• **Exercise goal**:
All of the data that follows is to be printed exactly, without pictures.

§

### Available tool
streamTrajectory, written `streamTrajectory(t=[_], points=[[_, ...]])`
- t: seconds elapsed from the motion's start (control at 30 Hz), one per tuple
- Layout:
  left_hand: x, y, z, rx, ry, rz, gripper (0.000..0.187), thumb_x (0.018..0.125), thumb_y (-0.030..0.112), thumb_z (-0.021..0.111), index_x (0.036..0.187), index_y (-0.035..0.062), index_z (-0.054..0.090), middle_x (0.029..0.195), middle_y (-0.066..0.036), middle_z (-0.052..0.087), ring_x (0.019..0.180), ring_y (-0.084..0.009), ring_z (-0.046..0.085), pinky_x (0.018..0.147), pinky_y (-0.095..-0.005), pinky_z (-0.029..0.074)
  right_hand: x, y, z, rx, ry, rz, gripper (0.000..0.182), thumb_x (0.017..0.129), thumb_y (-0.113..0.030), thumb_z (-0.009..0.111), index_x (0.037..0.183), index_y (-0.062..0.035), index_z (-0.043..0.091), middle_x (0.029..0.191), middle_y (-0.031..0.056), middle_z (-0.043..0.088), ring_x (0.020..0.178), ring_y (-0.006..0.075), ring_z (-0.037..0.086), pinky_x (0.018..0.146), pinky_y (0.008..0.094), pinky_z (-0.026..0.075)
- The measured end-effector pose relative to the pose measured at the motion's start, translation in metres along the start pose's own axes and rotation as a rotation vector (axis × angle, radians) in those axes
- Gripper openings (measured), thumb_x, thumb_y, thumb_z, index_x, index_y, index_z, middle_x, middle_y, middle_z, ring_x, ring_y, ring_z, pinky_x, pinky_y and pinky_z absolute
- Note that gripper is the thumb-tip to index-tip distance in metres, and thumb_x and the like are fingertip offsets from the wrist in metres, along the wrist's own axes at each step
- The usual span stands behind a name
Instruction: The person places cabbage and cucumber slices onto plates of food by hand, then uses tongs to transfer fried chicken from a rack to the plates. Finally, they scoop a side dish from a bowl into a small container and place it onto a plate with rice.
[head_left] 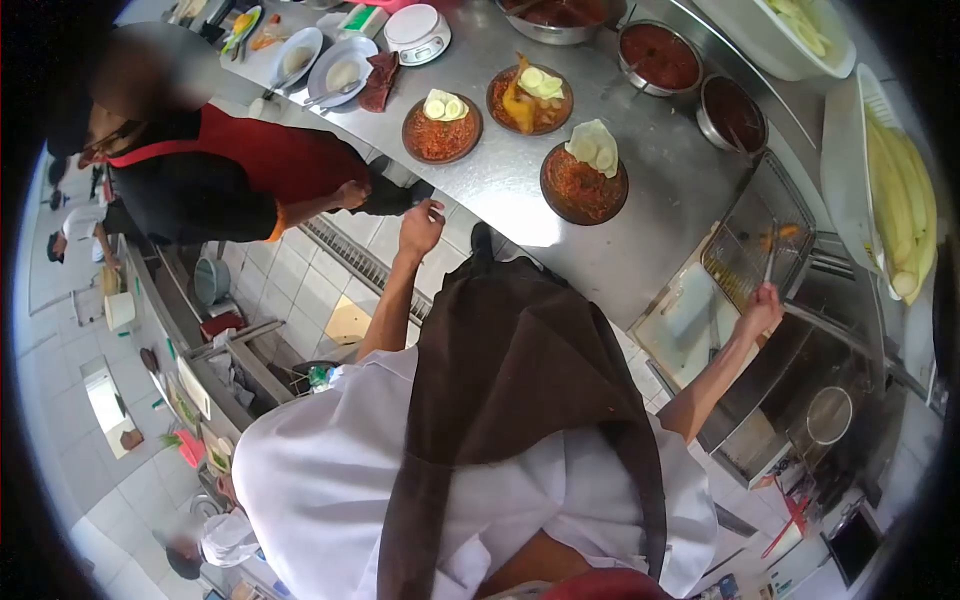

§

• **Answer to the exercise**:
### Available tool
streamTrajectory, written `streamTrajectory(t=[_], points=[[_, ...]])`
- t: seconds elapsed from the motion's start (control at 30 Hz), one per tuple
- Layout:
  left_hand: x, y, z, rx, ry, rz, gripper (0.000..0.187), thumb_x (0.018..0.125), thumb_y (-0.030..0.112), thumb_z (-0.021..0.111), index_x (0.036..0.187), index_y (-0.035..0.062), index_z (-0.054..0.090), middle_x (0.029..0.195), middle_y (-0.066..0.036), middle_z (-0.052..0.087), ring_x (0.019..0.180), ring_y (-0.084..0.009), ring_z (-0.046..0.085), pinky_x (0.018..0.147), pinky_y (-0.095..-0.005), pinky_z (-0.029..0.074)
  right_hand: x, y, z, rx, ry, rz, gripper (0.000..0.182), thumb_x (0.017..0.129), thumb_y (-0.113..0.030), thumb_z (-0.009..0.111), index_x (0.037..0.183), index_y (-0.062..0.035), index_z (-0.043..0.091), middle_x (0.029..0.191), middle_y (-0.031..0.056), middle_z (-0.043..0.088), ring_x (0.020..0.178), ring_y (-0.006..0.075), ring_z (-0.037..0.086), pinky_x (0.018..0.146), pinky_y (0.008..0.094), pinky_z (-0.026..0.075)
- The measured end-effector pose relative to the pose measured at the motion's start, translation in metres along the start pose's own axes and rotation as a rotation vector (axis × angle, radians) in those axes
- Gripper openings (measured), thumb_x, thumb_y, thumb_z, index_x, index_y, index_z, middle_x, middle_y, middle_z, ring_x, ring_y, ring_z, pinky_x, pinky_y and pinky_z absolute
- Note that gripper is the thumb-tip to index-tip distance in metres, and thumb_x and the like are fingertip offsets from the wrist in metres, along the wrist's own axes at each step
- The usual span stands behind a name
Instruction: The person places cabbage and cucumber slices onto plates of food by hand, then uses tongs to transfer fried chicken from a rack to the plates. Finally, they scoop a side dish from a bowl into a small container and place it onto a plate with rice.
[head_left] 

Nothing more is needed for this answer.